Yes! , and you've made me think about it and realise the Qualification_Category is not just for Observer level, it works for all qualifications.
All Members are qualified, and all qualifications are held by Members - or those other ContactTypes who [historically] held qualifications (e.g. Honorary, transferred, deceased, etc).
I'm stuck now wondering how wrong [if at all] the relationship diagram is above [Access one] [once I remove 'observer' from the names of the two Tables.
 
Yes! , and you've made me think about it and realise the Qualification_Category is not just for Observer level, it works for all qualifications.
All Members are qualified, and all qualifications are held by Members - or those other ContactTypes who [historically] held qualifications (e.g. Honorary, transferred, deceased, etc).

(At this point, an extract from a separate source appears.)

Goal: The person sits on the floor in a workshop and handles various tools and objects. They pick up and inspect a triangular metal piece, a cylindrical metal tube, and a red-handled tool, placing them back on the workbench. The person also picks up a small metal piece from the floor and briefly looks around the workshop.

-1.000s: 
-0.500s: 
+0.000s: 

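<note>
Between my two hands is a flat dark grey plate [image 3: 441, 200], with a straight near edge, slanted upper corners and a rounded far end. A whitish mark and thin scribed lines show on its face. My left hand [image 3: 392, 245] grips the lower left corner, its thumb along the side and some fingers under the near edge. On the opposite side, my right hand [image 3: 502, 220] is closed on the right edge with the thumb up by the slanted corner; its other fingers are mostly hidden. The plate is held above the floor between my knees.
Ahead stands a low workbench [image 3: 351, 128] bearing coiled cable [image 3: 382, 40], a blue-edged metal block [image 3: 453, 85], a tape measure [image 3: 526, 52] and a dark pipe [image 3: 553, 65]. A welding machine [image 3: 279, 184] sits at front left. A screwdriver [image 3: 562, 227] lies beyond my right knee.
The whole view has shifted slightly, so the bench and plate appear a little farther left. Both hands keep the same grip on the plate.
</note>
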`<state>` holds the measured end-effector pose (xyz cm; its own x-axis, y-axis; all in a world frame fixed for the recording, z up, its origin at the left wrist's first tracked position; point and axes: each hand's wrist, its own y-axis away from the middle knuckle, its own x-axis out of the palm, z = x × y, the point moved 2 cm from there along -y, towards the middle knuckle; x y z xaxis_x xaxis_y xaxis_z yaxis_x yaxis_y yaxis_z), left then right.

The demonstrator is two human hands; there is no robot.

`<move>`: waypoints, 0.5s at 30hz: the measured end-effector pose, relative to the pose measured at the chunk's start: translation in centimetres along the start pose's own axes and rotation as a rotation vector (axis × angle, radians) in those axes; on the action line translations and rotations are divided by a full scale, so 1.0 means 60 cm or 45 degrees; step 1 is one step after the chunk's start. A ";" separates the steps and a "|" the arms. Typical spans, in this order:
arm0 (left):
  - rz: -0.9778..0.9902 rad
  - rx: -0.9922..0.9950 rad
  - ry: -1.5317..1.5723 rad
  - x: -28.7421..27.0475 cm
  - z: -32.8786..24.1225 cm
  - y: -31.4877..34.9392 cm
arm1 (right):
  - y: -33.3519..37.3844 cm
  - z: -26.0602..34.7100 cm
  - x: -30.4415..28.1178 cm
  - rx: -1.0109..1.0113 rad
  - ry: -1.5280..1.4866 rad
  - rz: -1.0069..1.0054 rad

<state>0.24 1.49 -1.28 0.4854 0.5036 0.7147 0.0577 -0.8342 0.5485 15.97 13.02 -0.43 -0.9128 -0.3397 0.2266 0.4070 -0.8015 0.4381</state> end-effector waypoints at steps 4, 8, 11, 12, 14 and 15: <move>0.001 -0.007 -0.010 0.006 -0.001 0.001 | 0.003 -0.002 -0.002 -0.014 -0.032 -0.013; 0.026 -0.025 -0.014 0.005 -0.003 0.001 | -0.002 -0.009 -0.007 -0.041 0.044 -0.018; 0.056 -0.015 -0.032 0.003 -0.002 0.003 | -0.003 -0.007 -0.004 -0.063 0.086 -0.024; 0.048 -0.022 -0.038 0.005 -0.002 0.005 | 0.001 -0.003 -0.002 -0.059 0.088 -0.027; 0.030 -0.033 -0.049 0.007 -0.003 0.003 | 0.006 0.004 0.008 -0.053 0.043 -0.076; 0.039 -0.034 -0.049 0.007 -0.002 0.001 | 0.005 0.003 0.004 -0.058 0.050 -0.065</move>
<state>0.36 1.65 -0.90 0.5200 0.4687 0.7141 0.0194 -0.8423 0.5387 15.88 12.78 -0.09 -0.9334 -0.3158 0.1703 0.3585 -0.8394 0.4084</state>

I'm stuck now wondering how wrong [if at all] the relationship diagram is above [Access one] [once I remove 'observer' from the names of the two Tables.
So you need to have attributes like a qualification type and a qualification status (honarary, accredited, probationary ...): category may do it for qualification type - but then you may need a sub-level for some types? eg Advanced Driver / Master?, and Advanced Driver / Novice? just speculating
I would presume "deceased" is not an appropriate qualifier for a qualification. "Transferred" - hmm - what is transferred - the qualification or the person to another part of the national org? If the latter, then similar to deceased.